Skiing was adventurous and fun and led to different route choices. Usually I went back out to a main trail using the track we had just come in on, then we'd ski along the main trail until it was time to attack the next control. This meant going a greater distance but we averaged a little faster pace on trail, so it balanced out.

These beautiful old stone walls were mostly visible and easy to use as handrails.



We started with 64, 56, 41 north of Hwy 104. Then we headed down to 47. It was early in the race and my orienteer's brain saw the "uncrossable" solid black line lakeshore on the map and instinctively thought, "Oh, we can't go there", even though it was by far the best route choice. So we went out the way we came in and added 2-3 km to our route to 85. Duh.

It was around this time that I remembered the state/county boundaries on the map, which is something we don't have to deal with in Ontario. In some NY races, it has been very clear where the private land is but on this map, there were cases where the property line represented the boundary between state and county land, both of which are public, so it was hard to know. From that point on, I tried to figure it out.



45, 37, 21, 46 (returning to the trail in between), 55, 65, 63, 88, 53.

Then I screwed up. We were homeward bound and had planned to pick up a few controls depending on how much time we had. I forgot 48 and went for 38 instead, leaving us a big out-and-back for tomorrow. Then 49, 42, 51, 43, Finish.
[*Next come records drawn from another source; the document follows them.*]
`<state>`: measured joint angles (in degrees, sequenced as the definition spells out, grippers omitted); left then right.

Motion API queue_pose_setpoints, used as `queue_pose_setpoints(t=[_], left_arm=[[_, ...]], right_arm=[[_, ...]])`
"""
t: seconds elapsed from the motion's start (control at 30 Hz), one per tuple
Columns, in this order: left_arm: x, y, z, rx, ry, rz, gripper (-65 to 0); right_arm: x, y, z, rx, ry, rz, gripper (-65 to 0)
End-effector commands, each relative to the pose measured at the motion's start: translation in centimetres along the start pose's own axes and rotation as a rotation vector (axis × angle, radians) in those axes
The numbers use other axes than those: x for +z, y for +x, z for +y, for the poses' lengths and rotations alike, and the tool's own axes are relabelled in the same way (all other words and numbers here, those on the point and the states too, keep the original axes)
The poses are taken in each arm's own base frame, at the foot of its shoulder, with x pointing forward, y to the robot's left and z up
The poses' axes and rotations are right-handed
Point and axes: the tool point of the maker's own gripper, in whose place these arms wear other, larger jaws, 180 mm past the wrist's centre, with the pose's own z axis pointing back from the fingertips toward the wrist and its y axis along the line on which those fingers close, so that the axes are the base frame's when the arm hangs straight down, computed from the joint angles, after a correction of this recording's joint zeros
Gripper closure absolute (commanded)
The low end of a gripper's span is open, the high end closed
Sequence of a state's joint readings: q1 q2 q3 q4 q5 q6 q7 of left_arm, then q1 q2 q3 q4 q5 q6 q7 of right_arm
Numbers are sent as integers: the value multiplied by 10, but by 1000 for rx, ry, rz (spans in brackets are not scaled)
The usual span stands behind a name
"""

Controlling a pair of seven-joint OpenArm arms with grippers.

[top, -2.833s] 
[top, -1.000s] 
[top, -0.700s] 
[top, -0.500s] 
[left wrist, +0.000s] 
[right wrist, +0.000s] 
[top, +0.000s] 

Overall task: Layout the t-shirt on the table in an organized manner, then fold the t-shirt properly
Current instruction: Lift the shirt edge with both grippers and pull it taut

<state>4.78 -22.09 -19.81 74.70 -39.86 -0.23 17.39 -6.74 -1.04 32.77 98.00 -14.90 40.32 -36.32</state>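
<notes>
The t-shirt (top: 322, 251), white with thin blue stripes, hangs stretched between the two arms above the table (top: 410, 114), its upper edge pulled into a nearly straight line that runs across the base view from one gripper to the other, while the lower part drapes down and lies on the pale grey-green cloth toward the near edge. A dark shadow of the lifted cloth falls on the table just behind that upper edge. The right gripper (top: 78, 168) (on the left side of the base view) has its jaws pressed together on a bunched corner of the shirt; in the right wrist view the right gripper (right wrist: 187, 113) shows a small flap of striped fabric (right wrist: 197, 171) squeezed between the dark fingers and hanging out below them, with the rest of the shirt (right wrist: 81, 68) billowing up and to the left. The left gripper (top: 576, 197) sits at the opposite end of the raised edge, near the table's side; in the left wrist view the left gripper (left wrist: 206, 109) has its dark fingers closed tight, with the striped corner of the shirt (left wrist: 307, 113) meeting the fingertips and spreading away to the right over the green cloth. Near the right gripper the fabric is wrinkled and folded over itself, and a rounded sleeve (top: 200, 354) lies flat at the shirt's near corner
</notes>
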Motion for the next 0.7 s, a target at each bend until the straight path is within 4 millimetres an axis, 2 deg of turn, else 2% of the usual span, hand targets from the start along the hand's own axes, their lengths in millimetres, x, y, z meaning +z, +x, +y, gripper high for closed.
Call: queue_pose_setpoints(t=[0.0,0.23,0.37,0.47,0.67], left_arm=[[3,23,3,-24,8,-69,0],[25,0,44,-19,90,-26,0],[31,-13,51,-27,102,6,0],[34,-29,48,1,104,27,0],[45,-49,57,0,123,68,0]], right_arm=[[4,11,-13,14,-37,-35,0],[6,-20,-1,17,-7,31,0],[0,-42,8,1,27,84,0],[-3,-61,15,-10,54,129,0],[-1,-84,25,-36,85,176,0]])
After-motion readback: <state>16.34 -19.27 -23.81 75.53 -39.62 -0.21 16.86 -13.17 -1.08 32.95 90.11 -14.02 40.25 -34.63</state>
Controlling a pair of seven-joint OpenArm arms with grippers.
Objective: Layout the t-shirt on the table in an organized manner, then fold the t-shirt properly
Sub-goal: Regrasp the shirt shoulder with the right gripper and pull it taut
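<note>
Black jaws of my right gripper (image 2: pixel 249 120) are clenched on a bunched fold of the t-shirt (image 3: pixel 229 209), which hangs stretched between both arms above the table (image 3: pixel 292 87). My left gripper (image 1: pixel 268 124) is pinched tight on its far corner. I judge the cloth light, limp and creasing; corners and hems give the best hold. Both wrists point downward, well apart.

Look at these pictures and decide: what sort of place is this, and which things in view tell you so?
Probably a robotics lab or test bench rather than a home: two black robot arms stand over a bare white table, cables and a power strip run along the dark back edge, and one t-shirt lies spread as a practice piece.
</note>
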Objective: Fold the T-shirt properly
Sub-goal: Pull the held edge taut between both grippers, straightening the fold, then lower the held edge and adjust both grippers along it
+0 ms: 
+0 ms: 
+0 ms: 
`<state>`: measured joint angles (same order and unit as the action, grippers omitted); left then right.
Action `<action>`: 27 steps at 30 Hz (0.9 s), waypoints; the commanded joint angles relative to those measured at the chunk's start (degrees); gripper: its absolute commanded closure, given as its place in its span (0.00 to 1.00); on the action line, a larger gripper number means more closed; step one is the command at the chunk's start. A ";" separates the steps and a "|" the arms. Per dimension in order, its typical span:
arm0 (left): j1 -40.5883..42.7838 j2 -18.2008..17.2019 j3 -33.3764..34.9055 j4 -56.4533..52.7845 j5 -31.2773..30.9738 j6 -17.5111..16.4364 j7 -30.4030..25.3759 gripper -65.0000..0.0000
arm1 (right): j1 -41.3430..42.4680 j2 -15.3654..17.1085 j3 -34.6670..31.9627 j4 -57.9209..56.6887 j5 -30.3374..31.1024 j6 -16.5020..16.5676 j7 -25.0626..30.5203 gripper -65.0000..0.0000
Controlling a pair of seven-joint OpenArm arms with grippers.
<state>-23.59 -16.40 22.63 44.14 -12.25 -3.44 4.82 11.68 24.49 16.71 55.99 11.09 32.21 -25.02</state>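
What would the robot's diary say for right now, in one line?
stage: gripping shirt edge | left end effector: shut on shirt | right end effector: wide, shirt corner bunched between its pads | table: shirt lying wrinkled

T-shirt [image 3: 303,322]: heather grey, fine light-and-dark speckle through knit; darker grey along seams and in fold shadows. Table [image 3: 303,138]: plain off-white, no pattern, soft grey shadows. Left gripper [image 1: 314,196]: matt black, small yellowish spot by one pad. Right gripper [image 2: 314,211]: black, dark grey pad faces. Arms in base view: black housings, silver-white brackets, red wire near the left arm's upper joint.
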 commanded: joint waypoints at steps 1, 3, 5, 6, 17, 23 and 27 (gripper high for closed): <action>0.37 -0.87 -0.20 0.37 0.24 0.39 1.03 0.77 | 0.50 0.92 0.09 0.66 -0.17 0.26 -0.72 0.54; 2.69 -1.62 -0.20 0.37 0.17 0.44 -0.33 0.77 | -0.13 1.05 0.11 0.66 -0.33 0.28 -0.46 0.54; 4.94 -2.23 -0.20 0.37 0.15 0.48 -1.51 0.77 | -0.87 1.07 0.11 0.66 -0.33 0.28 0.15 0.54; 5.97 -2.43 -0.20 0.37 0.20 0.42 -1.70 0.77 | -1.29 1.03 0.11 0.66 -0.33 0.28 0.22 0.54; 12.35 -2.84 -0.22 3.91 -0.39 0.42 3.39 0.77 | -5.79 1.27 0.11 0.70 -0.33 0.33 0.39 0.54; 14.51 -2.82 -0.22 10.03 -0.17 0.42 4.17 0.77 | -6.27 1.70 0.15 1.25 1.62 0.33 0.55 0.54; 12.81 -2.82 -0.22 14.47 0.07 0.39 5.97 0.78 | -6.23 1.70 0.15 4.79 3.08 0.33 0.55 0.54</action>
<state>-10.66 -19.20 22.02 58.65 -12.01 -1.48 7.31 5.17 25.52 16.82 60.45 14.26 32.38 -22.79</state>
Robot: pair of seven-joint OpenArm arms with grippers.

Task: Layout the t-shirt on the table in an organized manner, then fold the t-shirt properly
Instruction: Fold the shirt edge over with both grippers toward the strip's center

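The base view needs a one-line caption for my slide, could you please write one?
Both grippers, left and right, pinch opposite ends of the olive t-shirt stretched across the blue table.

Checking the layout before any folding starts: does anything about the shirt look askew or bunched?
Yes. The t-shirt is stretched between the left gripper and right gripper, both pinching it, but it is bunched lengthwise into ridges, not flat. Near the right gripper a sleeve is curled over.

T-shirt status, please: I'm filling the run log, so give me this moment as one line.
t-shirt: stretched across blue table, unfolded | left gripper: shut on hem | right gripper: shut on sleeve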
We stopped near a couple of later controls since I had promised an interested writer from the New York Times news wire that I would take a few pics this weekend.





Super fun day! I was especially impressed that Beez did this on skis when she has only been out about 10 times in her life. Even with years of skiing under my belt, there were some nervous moments and I even managed to run into a couple of trees.